**EXERCISE PROMPT:** Reproduce exactly the lines below from the one containing "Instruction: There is" through the one containing "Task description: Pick", including both, and nothing else.

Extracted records
##########

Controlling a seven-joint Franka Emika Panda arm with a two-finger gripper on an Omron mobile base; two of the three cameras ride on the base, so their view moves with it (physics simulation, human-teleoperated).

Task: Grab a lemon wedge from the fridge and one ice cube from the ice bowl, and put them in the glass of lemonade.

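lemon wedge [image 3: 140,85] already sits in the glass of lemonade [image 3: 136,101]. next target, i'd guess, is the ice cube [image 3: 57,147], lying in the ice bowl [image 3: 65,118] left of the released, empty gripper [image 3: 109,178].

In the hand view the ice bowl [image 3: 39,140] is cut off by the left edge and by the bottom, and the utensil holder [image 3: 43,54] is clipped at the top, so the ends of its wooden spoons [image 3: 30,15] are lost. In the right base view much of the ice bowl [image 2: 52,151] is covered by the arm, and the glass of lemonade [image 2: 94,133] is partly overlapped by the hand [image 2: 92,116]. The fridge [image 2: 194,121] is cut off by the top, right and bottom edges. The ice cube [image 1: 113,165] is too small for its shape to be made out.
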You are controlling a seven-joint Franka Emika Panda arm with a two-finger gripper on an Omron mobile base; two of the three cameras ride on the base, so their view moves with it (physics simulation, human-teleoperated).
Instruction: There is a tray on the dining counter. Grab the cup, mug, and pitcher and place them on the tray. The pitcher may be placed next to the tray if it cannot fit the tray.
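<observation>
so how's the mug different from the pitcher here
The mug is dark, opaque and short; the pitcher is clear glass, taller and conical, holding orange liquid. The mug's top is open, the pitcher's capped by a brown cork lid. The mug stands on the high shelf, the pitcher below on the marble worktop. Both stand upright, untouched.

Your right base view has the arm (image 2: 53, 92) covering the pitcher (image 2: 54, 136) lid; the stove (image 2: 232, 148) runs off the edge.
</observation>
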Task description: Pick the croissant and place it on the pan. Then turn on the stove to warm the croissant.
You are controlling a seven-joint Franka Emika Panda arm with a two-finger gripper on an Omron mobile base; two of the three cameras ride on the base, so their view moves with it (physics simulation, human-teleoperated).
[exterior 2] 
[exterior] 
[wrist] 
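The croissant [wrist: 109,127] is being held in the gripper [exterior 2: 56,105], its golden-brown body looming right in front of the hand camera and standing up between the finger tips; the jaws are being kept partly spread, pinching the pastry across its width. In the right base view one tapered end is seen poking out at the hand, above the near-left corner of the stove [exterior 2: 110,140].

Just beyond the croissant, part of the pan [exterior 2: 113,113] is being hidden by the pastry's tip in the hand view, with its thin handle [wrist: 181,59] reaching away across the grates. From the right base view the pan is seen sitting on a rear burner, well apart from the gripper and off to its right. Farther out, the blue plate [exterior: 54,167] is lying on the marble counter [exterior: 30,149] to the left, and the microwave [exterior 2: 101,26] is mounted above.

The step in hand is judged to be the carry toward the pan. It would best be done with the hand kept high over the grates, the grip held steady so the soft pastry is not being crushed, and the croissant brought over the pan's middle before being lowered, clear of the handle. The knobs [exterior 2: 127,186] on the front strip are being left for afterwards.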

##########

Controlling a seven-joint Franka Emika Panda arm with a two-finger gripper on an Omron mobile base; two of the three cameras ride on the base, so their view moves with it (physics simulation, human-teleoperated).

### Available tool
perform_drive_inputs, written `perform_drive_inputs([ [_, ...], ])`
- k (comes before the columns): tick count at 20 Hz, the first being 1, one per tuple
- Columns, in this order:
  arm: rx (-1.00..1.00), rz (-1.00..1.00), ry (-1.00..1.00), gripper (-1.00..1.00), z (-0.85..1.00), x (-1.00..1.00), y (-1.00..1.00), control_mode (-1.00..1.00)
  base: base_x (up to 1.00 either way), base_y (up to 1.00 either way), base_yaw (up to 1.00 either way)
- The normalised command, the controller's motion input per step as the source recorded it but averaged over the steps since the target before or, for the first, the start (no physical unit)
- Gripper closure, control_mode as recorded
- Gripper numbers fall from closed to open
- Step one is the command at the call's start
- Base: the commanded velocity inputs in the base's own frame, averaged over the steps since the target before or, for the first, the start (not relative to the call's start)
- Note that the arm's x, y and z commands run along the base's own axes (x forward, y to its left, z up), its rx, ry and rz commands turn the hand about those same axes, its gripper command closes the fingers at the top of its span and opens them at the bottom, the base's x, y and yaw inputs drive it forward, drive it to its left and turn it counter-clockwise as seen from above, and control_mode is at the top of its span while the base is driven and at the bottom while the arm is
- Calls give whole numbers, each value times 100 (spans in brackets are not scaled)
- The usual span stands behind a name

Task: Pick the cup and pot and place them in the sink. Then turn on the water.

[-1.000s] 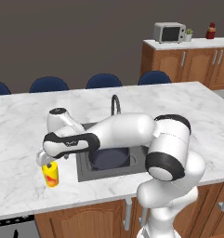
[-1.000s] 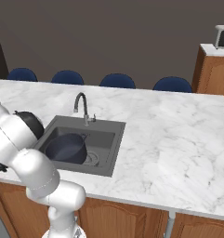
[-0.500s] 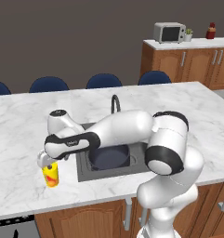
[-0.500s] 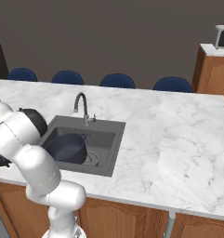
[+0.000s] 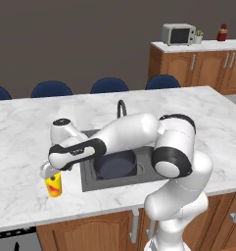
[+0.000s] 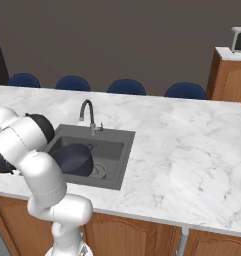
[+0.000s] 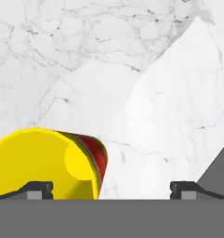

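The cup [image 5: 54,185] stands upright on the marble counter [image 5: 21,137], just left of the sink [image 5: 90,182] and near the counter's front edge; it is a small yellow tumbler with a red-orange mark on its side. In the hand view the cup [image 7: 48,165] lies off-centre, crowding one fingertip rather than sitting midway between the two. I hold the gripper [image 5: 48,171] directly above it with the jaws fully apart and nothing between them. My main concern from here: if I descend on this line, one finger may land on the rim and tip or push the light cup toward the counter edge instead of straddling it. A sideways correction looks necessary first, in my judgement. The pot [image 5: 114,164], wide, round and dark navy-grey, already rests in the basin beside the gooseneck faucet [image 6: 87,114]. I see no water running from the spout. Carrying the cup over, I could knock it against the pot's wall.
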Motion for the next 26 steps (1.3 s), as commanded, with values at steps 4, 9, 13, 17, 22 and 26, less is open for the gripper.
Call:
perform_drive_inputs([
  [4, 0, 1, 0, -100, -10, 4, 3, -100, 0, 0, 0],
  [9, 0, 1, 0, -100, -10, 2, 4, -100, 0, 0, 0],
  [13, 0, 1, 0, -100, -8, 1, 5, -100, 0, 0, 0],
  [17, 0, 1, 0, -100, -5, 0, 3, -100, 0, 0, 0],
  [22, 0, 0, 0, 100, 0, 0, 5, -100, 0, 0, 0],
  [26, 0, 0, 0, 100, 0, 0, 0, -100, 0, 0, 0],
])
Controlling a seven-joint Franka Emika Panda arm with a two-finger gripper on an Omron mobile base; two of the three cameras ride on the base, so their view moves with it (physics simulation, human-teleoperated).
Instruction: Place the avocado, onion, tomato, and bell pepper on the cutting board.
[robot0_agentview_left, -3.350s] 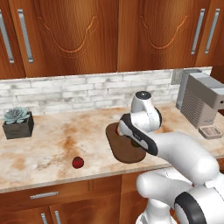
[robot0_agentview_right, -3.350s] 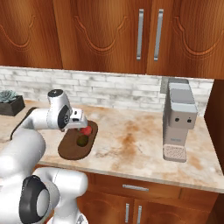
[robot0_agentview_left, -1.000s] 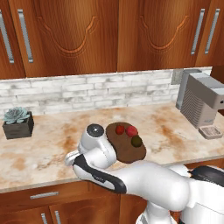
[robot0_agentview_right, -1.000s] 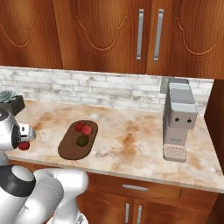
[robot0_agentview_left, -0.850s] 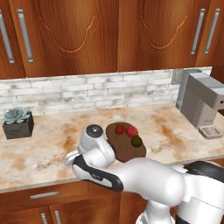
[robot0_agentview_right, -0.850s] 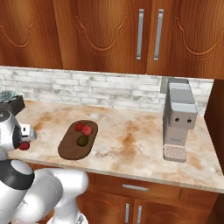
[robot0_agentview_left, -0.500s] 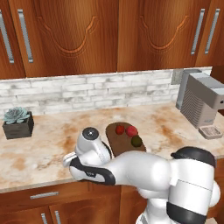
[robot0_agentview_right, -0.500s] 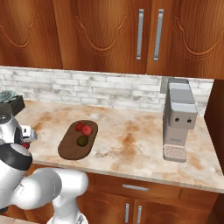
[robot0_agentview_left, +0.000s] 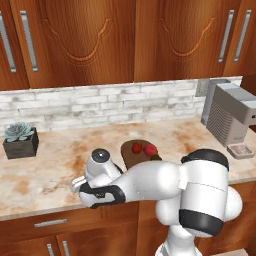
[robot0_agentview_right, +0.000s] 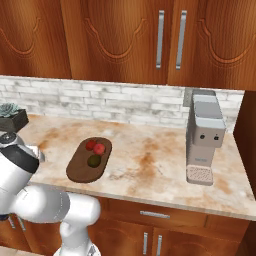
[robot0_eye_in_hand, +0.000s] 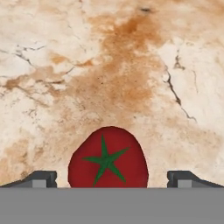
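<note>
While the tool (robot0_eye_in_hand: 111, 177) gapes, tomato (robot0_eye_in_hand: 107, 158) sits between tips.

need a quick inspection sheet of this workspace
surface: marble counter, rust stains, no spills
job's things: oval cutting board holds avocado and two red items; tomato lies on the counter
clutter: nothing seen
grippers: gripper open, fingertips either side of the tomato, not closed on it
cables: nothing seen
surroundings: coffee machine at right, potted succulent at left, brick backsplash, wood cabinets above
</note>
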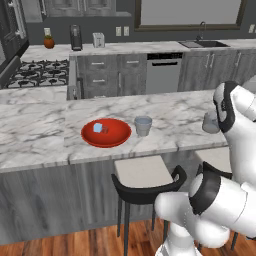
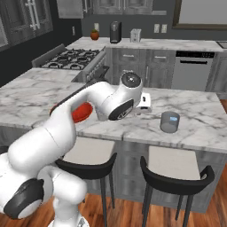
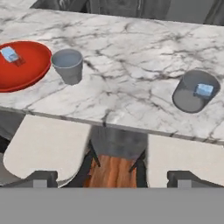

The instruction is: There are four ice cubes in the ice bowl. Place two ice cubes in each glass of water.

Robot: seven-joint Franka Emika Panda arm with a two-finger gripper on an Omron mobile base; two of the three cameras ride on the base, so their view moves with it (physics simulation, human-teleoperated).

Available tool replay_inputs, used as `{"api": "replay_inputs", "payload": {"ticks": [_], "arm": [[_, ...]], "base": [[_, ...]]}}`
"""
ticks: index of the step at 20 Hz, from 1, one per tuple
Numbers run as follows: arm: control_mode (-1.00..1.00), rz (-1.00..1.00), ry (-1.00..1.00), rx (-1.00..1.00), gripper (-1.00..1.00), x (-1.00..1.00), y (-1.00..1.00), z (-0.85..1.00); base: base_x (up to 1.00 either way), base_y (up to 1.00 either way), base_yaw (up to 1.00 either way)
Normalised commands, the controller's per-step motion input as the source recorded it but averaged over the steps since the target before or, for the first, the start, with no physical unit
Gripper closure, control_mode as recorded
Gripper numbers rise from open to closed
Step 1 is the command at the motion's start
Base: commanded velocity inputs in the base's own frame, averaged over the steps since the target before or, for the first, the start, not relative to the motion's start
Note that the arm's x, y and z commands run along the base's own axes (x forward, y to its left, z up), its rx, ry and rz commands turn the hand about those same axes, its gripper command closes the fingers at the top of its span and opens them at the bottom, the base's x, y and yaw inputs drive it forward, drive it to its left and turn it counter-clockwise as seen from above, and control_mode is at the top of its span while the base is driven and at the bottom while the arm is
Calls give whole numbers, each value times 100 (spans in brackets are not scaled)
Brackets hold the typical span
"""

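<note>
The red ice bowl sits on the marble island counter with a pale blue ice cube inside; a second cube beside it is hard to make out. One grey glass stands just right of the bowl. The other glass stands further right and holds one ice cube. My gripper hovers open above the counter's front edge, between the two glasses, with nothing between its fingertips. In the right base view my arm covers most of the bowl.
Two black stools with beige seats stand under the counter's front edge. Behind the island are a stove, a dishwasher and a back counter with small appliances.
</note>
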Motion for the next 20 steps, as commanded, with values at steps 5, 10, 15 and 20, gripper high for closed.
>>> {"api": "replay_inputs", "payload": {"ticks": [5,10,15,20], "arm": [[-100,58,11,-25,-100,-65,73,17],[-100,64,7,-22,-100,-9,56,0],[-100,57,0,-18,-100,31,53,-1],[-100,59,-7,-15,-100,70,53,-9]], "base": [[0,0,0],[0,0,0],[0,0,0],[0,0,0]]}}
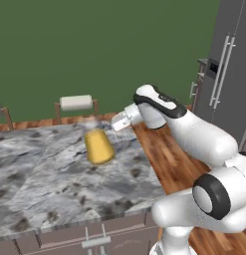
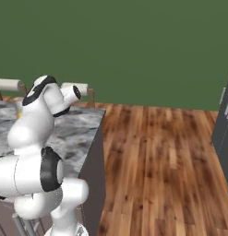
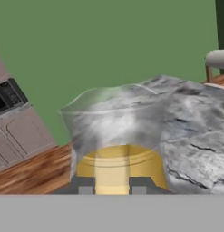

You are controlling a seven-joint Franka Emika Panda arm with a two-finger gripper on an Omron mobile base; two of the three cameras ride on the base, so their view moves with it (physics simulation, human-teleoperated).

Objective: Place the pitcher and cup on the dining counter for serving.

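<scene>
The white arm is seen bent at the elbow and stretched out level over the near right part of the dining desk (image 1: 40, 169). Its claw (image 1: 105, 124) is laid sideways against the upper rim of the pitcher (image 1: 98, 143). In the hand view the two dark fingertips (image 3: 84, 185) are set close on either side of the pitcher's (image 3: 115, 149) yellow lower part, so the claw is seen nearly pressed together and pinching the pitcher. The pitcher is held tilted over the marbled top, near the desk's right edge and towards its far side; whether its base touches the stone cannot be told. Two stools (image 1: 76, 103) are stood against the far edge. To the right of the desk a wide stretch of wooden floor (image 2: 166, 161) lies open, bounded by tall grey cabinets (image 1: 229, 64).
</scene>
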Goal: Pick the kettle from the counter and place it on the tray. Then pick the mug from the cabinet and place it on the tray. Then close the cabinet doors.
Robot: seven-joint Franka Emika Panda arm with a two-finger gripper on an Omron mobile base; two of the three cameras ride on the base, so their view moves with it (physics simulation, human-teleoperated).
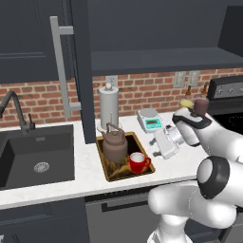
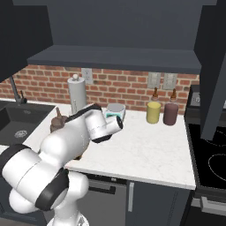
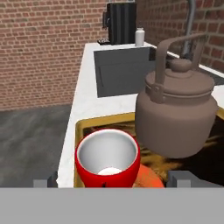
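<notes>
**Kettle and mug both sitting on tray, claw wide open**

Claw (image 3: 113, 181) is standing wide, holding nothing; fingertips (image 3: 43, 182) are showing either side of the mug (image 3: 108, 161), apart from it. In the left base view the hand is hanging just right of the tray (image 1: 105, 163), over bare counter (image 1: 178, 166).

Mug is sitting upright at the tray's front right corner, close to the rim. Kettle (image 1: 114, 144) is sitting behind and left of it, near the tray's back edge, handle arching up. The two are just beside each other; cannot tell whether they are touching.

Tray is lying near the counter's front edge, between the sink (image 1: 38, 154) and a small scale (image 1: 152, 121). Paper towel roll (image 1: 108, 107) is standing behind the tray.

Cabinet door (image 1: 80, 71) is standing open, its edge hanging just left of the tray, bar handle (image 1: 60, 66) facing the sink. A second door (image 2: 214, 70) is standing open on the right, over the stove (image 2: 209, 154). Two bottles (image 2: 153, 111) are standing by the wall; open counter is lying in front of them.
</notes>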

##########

**RESPONSE FOR THIS EXERCISE:**
Instruction: There is a tray on the dining counter. Grab the cup, mug, and pitcher and place them on the tray. The pitcher may be placed next to the tray if it cannot fit the tray.
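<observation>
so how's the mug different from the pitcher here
The mug is dark, opaque and short; the pitcher is clear glass, taller and conical, holding orange liquid. The mug's top is open, the pitcher's capped by a brown cork lid. The mug stands on the high shelf, the pitcher below on the marble worktop. Both stand upright, untouched.

Your right base view has the arm (image 2: 53, 92) covering the pitcher (image 2: 54, 136) lid; the stove (image 2: 232, 148) runs off the edge.
</observation>
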Task description: Pick the croissant and place it on the pan. Then turn on the stove to warm the croissant.

That's the full output for the exercise.